### Your objective
Only the pictures should be left out; write out all other data exactly.

### Items listed in a dataset
'''

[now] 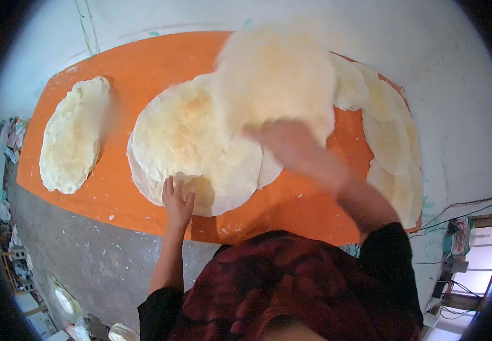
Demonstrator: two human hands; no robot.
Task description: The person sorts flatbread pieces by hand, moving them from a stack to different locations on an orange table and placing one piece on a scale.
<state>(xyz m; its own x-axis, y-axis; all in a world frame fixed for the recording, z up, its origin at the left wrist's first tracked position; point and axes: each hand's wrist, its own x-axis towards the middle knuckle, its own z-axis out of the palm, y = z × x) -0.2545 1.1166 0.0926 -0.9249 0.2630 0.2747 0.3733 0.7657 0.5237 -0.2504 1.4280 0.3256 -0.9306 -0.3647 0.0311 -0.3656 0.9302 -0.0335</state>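
Note:
My right hand (282,138), blurred by motion, grips the near edge of a large thin round flatbread sheet (278,76), which is raised over the orange table (246,223). Below and to the left lie overlapping round flatbreads (186,128) in a broad pile. On that pile's near edge rests my left hand (178,202), its fingers apart, touching the bread. A folded or oblong stack of flatbread (71,140) lies at the table's left end. More overlapping thin sheets (386,136) line the right end. The raised sheet hides part of the pile and the table's far edge.
A pale wall (459,106) runs behind and to the right of the table. Small white scraps dot the tabletop and the grey floor (101,260). Bags and other items stand on the floor at lower left. Cables hang by a window (485,255) at lower right.

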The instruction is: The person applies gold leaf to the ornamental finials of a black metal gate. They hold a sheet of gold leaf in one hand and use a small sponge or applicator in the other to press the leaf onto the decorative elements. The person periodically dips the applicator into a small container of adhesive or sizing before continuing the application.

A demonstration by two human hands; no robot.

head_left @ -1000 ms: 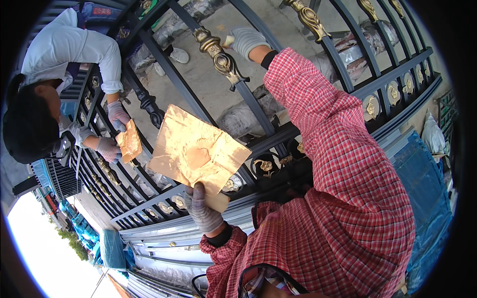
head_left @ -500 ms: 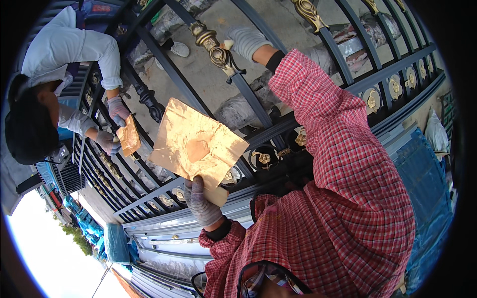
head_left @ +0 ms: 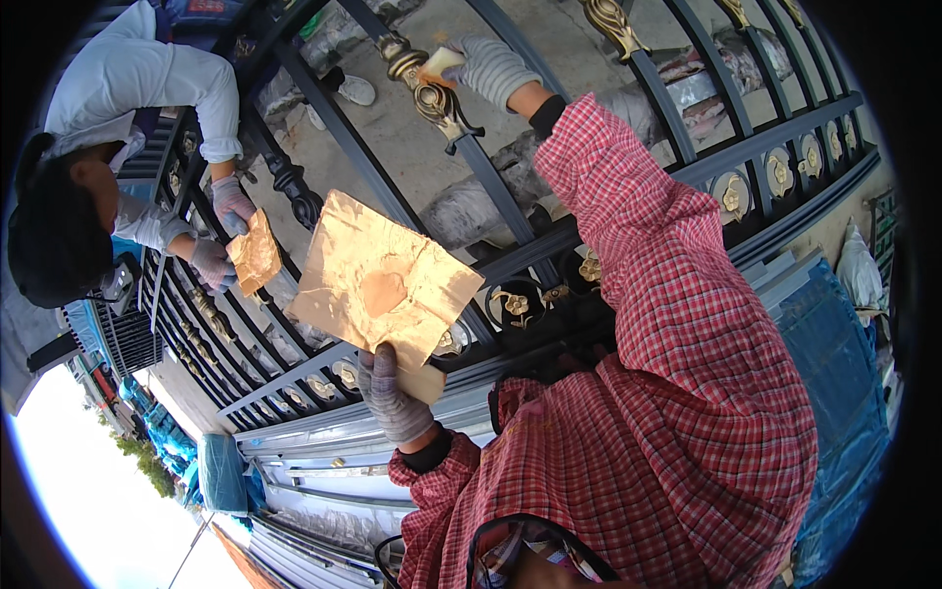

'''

### Answer below
[now] 
Demonstrator: two human hands; no robot.
Task description: The person sorts flatbread pieces by hand, moving them from a stack to different locations on an orange table and placing one piece on a scale.
<state>(xyz m; its own x-axis, y-axis; all in a world frame fixed for the recording, z up, its origin at the left wrist's first tracked position; point and axes: each hand's wrist, its own x-axis towards the middle knuckle, its own z-axis out of the palm, y = z × x) -0.2545 1.1166 0.0926 -0.9249 0.2630 0.2747 0.3733 0.7657 0.5237 -0.2504 1.4280 0.3256 -0.9306 -0.3647 0.0311 -0.3656 0.9302 -0.0335</state>
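Note:
My right hand (282,138), blurred by motion, grips the near edge of a large thin round flatbread sheet (278,76), which is raised over the orange table (246,223). Below and to the left lie overlapping round flatbreads (186,128) in a broad pile. On that pile's near edge rests my left hand (178,202), its fingers apart, touching the bread. A folded or oblong stack of flatbread (71,140) lies at the table's left end. More overlapping thin sheets (386,136) line the right end. The raised sheet hides part of the pile and the table's far edge.
A pale wall (459,106) runs behind and to the right of the table. Small white scraps dot the tabletop and the grey floor (101,260). Bags and other items stand on the floor at lower left. Cables hang by a window (485,255) at lower right.
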
The instruction is: The person applies gold leaf to the ornamental finials of a black metal gate. They hold a sheet of gold leaf in one hand and use a small sponge or applicator in the other to press the leaf onto the decorative elements. The person periodically dips the applicator into a small container of adhesive or sizing before continuing the application.

A demonstration by two human hands; no robot.

head_left @ -1000 ms: 
head_left @ -500 ms: 
head_left @ +0 ms: 

The exercise closes with this answer.